Divorce Residency Requirements
To obtain a divorce, one of the spouses must have been a resident of Florida for 180 days, or six months, before filing a petition for dissolution of marriage. Filing in the appropriate circuit court where either party resides commences the action for divorce, but no judgment will be entered until at least 20 days have elapsed from the filing of the original petition (unless there is evidence that an injustice would result from this delay).
Availability of Simplified or Special Divorce Procedures:
A procedure for uncontested divorce is available in Florida if there are no children of the marriage under the age of 18 and the parties can agree on all other issues arising from the marriage, such as property division and spousal support. An uncontested divorce has a shorter waiting period of 60 days.

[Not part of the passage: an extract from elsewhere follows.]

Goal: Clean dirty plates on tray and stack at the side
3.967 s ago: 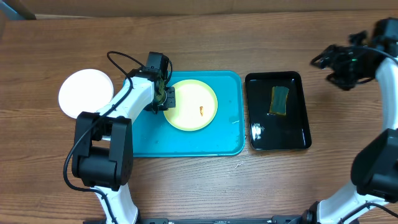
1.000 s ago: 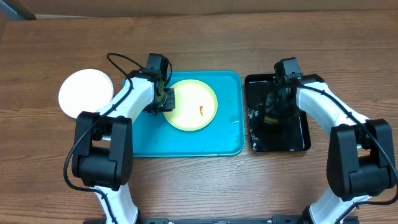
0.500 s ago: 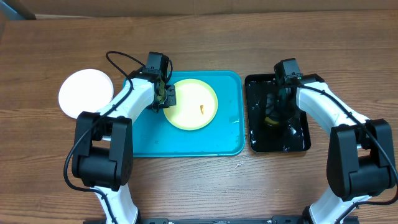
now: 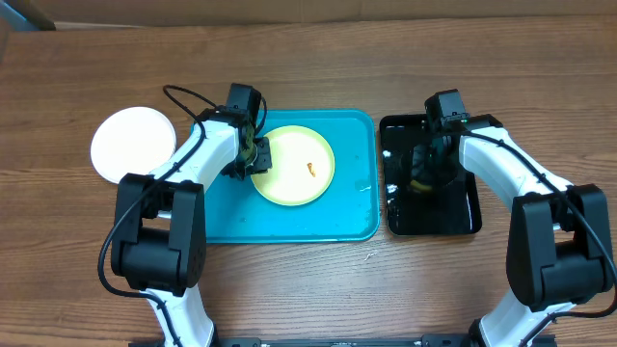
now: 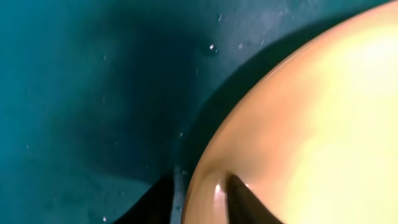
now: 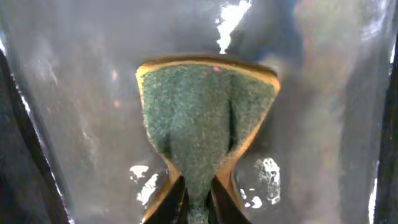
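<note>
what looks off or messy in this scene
The pale plate on the turquoise tray carries an orange-brown smear near its middle. In the black tray, the sponge is buckled where the right jaws pinch its end, and the tray floor glistens wet.

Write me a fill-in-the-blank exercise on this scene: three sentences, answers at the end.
The left pincer clamps the rim of the round pale yellow-green plate, which lies on the large ____ rectangular plastic tray.
The right pincer pinches the green-topped sponge over the glossy ____ rectangular tray.
The round white plate rests on the wooden table, nearer the ____ pincer.
Missing words: turquoise; black; left.
</note>
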You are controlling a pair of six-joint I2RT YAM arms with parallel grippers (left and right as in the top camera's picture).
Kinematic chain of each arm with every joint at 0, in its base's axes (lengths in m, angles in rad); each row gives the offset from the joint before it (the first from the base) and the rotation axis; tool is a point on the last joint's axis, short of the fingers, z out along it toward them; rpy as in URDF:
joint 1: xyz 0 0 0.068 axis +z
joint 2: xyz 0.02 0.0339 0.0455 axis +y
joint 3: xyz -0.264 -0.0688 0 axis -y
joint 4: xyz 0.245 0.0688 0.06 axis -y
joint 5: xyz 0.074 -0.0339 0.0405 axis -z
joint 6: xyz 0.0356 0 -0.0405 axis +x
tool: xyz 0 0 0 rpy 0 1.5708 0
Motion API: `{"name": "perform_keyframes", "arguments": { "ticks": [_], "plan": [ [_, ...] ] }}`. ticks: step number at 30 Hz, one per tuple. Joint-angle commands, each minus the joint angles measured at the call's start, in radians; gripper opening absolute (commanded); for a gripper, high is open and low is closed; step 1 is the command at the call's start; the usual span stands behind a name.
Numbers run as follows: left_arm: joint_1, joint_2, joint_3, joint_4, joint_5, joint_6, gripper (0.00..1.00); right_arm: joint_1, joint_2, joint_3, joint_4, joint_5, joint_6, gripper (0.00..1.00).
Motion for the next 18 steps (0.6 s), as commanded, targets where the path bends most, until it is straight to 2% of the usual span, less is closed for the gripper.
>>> {"name": "perform_keyframes", "arguments": {
  "ticks": [1, 4, 7, 8, 10, 11, 18],
  "plan": [
    [0.003, 0.022, -0.019, 0.006, -0.014, -0.009, 0.2, -0.001, -0.004, 0.027, 0.011, -0.005, -0.013, 0.29],
    [0.001, 0.022, -0.019, -0.005, -0.013, -0.009, 0.06, -0.001, -0.004, 0.021, 0.007, -0.006, -0.01, 0.37],
    [0.001, 0.022, -0.019, -0.005, -0.013, -0.009, 0.04, 0.0, -0.003, -0.002, 0.013, -0.006, -0.008, 0.36],
    [0.001, 0.022, -0.019, -0.005, -0.013, -0.009, 0.04, 0.0, -0.003, -0.008, 0.013, -0.006, -0.008, 0.32],
    [0.001, 0.022, -0.019, -0.005, -0.013, -0.009, 0.05, 0.0, -0.003, -0.013, 0.011, -0.006, -0.008, 0.1],
    [0.001, 0.022, -0.019, -0.004, -0.013, -0.009, 0.05, 0.0, -0.003, -0.013, 0.011, -0.007, -0.009, 0.04],
    [0.001, 0.022, -0.019, -0.002, -0.013, -0.009, 0.08, 0.0, -0.003, 0.003, 0.01, -0.026, -0.013, 0.05]
  ]
}}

When an annulment is granted in Florida a divorce is unnecessary, because it is declaring the marriage to have been invalid (marriage was not valid when entered into). There is not a set statute outlining Florida annulment procedures, but case law on the matter does exist for annulment procedure guidance. The following are examples of reasons a marriage may be annulled: bigamy, venereal disease, sterility, or impotence, mental incompetence, fraud, or a marriage entered into as a joke. As Florida annulments are based on case law it is recommended that you seek advice from a Florida divorce attorney.

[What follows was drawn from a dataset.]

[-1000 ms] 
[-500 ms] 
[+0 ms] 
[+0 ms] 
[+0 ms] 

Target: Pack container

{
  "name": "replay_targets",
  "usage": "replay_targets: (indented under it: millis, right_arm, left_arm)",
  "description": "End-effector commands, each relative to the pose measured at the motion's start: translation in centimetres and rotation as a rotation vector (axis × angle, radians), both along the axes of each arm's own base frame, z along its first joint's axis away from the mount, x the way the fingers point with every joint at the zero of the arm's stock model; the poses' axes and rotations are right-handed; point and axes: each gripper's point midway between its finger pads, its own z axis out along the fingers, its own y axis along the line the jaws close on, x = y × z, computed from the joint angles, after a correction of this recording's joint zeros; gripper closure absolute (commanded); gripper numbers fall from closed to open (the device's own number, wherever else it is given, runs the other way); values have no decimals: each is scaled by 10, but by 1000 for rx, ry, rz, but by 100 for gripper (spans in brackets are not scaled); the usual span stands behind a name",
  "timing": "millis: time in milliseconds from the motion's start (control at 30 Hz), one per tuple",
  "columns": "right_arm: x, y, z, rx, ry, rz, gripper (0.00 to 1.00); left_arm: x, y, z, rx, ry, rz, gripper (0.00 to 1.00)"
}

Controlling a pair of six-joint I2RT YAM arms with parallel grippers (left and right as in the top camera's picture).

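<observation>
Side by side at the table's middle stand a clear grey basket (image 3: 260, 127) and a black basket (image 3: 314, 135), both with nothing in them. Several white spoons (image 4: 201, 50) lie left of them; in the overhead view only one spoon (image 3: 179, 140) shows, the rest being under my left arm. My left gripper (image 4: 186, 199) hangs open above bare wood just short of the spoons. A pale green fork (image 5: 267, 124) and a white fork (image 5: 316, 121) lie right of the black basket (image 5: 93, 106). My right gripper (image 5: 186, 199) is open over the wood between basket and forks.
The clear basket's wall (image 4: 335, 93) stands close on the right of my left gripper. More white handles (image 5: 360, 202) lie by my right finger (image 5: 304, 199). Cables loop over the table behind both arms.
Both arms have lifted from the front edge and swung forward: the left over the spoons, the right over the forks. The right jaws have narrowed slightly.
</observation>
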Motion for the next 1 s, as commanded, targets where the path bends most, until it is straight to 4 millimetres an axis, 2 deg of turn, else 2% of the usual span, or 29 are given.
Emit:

Property Division in a Florida Divorce
Florida is an “equitable distribution” state also known as “common law” or “marital property.” In Florida, the spouse whose name appears on an ownership document, like a title, deed, or registration, owns the property. However, a spouse is not entitled to keep separate property. Each spouse is entitled to receive a fair and equitable share (equitable distribution) of the other spouse’s property. In determining what is the fair and equitable share of property, the court shall set aside for each spouse that spouse’s nonmarital assets and liabilities, and in distributing the marital assets and liabilities between the parties, the court will begin with the premise that the distribution should be equal, unless there is a justification for an unequal distribution based on all relevant factors in the statute. It is important to discuss any relevant factors with a Florida divorce attorney.